Bridges to ProsperityWhen getting involved with the CU-Boulder chapter of Bridges to Prosperity, not only do students have the opportunity to test their engineering skills but they also have a chance to improve the lives of others.

Nonprofit Bridges to Prosperity builds bridges in developing communities where the people of rural areas cannot access critical services, such as health care facilities, schools and markets, during the rainy season, says Garrett Sprouse, a senior majoring in environmental engineering and member of the CU-Boulder Bridges to Prosperity chapter. In Bolivia, which is the focus of the CU-Boulder chapter, the rivers can swell up to 20 feet, but the pedestrian footbridges allow the locals access to all of the necessities.

From fundraising and design to fabrication, students are involved in each step of the bridge-building process, Sprouse says. Much of Bridges to Prosperity’s capital comes from grants and private donations, but the students also put on a large fundraiser with a silent auction, raffle and live music as well as smaller events on campus. By involving themselves throughout the entire process, students gain a well-rounded experience of what it takes to successfully fund and implement a project of this level.

“We do everything ourselves, which is a great experience,” Sprouse says. “We fundraise for the bridge, write grants and conduct public outreach to tell people and what we do and who we are. The students even design the bridges and go over and build them.”
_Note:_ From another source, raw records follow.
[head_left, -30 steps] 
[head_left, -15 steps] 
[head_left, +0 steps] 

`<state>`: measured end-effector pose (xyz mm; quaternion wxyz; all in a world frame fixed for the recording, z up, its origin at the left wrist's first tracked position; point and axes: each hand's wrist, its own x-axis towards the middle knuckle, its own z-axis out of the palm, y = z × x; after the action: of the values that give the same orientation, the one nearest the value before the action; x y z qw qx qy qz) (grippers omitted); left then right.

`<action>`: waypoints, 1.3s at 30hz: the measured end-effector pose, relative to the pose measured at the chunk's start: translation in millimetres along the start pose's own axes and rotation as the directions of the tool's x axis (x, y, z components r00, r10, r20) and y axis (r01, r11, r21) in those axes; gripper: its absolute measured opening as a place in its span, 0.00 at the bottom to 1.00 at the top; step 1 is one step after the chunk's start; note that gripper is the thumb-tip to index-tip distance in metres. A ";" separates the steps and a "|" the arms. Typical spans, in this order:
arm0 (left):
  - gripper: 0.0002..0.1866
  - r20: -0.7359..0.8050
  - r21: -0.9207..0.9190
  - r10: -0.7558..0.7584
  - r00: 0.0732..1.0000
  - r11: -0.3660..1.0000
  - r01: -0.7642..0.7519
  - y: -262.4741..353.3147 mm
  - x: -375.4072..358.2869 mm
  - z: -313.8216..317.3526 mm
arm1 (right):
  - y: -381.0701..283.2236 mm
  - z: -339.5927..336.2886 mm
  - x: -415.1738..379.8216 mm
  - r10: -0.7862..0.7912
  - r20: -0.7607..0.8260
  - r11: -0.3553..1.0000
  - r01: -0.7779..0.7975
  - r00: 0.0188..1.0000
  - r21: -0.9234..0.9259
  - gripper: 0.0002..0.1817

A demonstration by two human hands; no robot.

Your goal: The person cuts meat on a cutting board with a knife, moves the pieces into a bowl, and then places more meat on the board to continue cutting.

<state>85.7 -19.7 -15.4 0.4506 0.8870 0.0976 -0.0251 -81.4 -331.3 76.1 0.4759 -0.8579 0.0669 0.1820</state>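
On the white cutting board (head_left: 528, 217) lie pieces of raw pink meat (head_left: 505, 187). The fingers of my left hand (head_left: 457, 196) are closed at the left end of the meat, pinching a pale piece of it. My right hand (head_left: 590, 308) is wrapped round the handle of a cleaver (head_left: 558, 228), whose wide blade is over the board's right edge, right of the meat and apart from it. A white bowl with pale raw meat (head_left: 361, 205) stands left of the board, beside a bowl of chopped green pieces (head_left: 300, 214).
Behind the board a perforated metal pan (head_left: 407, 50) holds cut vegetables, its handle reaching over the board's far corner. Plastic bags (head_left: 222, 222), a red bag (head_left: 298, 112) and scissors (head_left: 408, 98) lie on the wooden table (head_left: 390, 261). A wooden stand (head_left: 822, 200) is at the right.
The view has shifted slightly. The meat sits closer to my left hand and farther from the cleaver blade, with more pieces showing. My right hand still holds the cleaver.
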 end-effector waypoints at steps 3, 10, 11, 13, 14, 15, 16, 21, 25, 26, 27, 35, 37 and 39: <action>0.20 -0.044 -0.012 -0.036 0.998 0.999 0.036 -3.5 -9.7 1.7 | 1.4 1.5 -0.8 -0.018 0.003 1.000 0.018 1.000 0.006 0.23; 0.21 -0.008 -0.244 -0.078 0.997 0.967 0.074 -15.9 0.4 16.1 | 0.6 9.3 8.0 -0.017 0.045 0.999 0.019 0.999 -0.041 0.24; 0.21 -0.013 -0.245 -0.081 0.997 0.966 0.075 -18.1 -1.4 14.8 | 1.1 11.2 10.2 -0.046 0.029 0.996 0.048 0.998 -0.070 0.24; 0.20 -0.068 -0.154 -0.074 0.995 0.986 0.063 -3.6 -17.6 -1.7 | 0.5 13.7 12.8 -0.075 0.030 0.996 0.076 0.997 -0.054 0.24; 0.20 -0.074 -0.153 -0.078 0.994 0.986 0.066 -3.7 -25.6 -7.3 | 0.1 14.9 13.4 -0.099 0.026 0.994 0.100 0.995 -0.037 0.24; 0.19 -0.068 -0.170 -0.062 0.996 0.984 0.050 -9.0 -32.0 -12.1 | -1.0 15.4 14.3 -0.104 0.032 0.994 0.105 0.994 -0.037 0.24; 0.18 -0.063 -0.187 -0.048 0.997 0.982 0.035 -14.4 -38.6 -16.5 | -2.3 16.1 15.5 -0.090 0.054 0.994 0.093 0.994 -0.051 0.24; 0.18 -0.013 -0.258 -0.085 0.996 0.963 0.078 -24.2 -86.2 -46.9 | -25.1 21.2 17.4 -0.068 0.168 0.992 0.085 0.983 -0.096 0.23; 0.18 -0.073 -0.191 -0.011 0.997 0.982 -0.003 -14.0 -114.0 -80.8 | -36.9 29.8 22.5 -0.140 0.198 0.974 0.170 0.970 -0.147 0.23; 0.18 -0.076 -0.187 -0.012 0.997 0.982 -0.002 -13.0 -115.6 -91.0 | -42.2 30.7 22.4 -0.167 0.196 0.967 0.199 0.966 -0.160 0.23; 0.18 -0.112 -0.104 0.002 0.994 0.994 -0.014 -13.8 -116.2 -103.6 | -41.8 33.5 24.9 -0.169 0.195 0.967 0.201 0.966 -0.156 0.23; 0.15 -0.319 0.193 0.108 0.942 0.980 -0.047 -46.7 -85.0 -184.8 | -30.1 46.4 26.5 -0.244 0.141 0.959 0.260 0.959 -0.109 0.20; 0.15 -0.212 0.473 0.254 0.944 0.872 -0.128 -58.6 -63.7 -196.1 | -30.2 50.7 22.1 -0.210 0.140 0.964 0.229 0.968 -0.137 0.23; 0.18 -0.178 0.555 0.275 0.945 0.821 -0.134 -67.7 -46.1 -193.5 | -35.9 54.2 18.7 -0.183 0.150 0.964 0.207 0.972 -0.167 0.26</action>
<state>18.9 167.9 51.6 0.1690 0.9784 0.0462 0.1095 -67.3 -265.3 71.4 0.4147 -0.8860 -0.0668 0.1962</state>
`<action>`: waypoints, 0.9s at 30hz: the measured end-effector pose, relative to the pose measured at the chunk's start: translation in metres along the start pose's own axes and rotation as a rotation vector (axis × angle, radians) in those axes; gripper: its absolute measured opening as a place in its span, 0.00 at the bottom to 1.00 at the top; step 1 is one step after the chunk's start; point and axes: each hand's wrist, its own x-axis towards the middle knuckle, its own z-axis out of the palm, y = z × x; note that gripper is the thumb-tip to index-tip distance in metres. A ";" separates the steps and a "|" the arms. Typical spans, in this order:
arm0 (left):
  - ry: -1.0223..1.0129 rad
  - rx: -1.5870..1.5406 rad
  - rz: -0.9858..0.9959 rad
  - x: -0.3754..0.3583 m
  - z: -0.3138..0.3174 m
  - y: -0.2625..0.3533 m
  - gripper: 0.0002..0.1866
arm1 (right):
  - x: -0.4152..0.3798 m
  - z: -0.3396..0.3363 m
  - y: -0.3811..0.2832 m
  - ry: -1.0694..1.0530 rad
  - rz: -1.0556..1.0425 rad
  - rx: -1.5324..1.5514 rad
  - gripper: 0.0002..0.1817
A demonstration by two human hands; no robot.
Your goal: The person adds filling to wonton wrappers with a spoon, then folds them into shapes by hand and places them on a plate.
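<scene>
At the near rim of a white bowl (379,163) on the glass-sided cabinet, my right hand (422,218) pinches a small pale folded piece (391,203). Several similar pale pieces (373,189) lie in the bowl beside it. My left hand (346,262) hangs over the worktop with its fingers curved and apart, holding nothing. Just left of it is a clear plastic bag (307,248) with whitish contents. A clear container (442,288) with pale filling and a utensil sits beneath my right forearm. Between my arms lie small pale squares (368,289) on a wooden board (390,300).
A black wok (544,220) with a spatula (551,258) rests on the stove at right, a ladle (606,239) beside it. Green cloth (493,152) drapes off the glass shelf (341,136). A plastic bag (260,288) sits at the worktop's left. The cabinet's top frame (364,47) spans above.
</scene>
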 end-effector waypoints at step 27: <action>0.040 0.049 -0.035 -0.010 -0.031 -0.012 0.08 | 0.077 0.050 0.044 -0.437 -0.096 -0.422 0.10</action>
Once the students complete the design, Bridges to Prosperity’s advisory board, which is made up of the industry’s leading experts, looks over the plan to ensure it is safe and functional, Sprouse says. This provides students with insight into how their academic knowledge translates to real-life applications while also giving them the chance to network with major industry players.

“It’s a great opportunity to see how the engineering industry works, and you get to meet a lot of great people who are high up in the industry,” Sprouse says. “Bridges to Prosperity allows me to take what I’ve learned in school and apply it somewhere else in the world. You’re really making a difference and making people’s lives better.”